**Instructions to follow**
Without including any pictures, copy every line below exactly.

Start of Block

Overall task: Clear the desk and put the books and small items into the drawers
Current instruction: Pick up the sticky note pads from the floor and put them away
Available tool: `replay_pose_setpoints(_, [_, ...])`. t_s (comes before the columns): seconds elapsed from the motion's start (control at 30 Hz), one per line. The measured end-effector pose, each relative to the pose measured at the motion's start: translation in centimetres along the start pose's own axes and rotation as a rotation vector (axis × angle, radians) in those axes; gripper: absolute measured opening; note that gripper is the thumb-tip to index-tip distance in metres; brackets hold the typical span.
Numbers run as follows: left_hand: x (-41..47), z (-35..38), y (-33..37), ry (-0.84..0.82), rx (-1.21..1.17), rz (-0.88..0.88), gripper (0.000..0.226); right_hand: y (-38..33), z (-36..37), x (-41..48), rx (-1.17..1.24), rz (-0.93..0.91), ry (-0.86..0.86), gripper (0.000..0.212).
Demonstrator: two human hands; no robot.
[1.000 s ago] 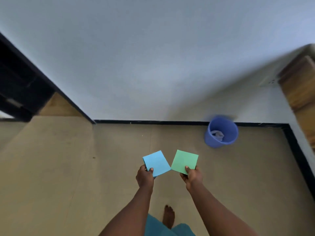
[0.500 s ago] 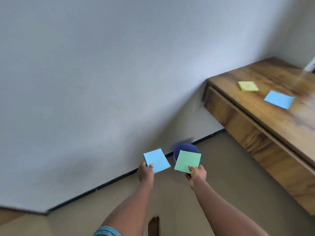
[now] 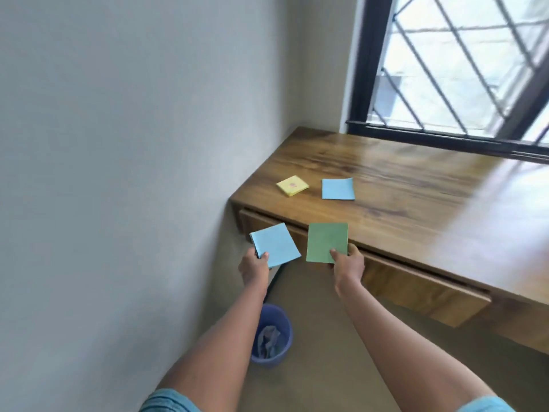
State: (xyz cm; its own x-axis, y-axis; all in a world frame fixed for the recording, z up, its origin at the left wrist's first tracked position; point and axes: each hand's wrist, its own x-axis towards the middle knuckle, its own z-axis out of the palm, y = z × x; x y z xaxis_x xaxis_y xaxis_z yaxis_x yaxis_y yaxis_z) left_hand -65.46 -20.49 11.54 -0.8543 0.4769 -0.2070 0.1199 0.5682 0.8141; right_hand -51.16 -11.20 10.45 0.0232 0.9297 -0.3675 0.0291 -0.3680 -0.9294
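**Hands swung round to the table edge, one pad in each**

Both hands have come round from the bare wall and floor of half a second ago and now hover at the table's (image 3: 416, 203) near-left corner. The blue bin (image 3: 282, 350), which was behind the green pad, now sits on the floor at 6 o'clock of the left hand.

Both arms reach forward, nearly straight, with the backs of the hands up. The left hand (image 3: 255, 267) pinches the light-blue pad (image 3: 274, 244) at its near corner, thumb on top and fingers underneath. The pad tilts toward 1 o'clock, clear of the table. The right hand (image 3: 347, 266) holds the green pad (image 3: 326, 242) the same way by its near-right corner. That pad is held flat and overlaps the table's front edge and the drawer front (image 3: 416, 289) in this view. The two pads lie just beside each other, not touching.

On the table, at 12 o'clock of the hands, lie a yellow pad (image 3: 292, 185) and a blue sheet (image 3: 338, 188), near each other but apart. The barred window (image 3: 460, 69) is at 1 o'clock, behind the table.
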Motion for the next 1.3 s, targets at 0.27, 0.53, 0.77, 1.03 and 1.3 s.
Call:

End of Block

**Answer below**
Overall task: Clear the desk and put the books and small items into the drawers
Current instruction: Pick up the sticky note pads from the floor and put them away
Available tool: `replay_pose_setpoints(_, [_, ...])`. t_s (comes before the columns): seconds elapsed from the motion's start (control at 30 Hz), one per line. The measured end-effector pose, each relative to the pose measured at the motion's start: translation in centimetres along the start pose's own axes and rotation as a rotation vector (axis × angle, radians) in those axes; gripper: absolute measured opening; note that gripper is the thumb-tip to index-tip distance in metres; brackets hold the typical span.
Numbers run as follows: left_hand: x (-41..47), z (-35..38), y (-33..37), ry (-0.84..0.82), rx (-1.21..1.17), rz (-0.88..0.88), gripper (0.000..0.226); right_hand: y (-38..33), z (-36..37), x (-41..48), rx (-1.17..1.24), rz (-0.93..0.91), ry (-0.86..0.86), gripper (0.000..0.212).
Demonstrator: two human hands; no robot.
[1.000 s ago] 
[0.500 s ago] 
[now] 
State: (xyz cm; its own x-axis, y-axis; all in a world frame fixed for the recording, z up, its origin at the left wrist's first tracked position; point and axes: each hand's wrist, its own x-axis towards the middle knuckle, its own z-axis out of the palm, y = z × x; x y z xaxis_x xaxis_y xaxis_z yaxis_x yaxis_y yaxis_z) left_hand -65.46 -20.49 11.54 -0.8543 0.4769 -0.2070 0.1199 0.5682 0.8141; right_hand -51.16 -11.20 10.45 0.0232 0.9297 -0.3675 0.0291 -0.3680 -0.9294
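**Hands swung round to the table edge, one pad in each**

Both hands have come round from the bare wall and floor of half a second ago and now hover at the table's (image 3: 416, 203) near-left corner. The blue bin (image 3: 282, 350), which was behind the green pad, now sits on the floor at 6 o'clock of the left hand.

Both arms reach forward, nearly straight, with the backs of the hands up. The left hand (image 3: 255, 267) pinches the light-blue pad (image 3: 274, 244) at its near corner, thumb on top and fingers underneath. The pad tilts toward 1 o'clock, clear of the table. The right hand (image 3: 347, 266) holds the green pad (image 3: 326, 242) the same way by its near-right corner. That pad is held flat and overlaps the table's front edge and the drawer front (image 3: 416, 289) in this view. The two pads lie just beside each other, not touching.

On the table, at 12 o'clock of the hands, lie a yellow pad (image 3: 292, 185) and a blue sheet (image 3: 338, 188), near each other but apart. The barred window (image 3: 460, 69) is at 1 o'clock, behind the table.
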Motion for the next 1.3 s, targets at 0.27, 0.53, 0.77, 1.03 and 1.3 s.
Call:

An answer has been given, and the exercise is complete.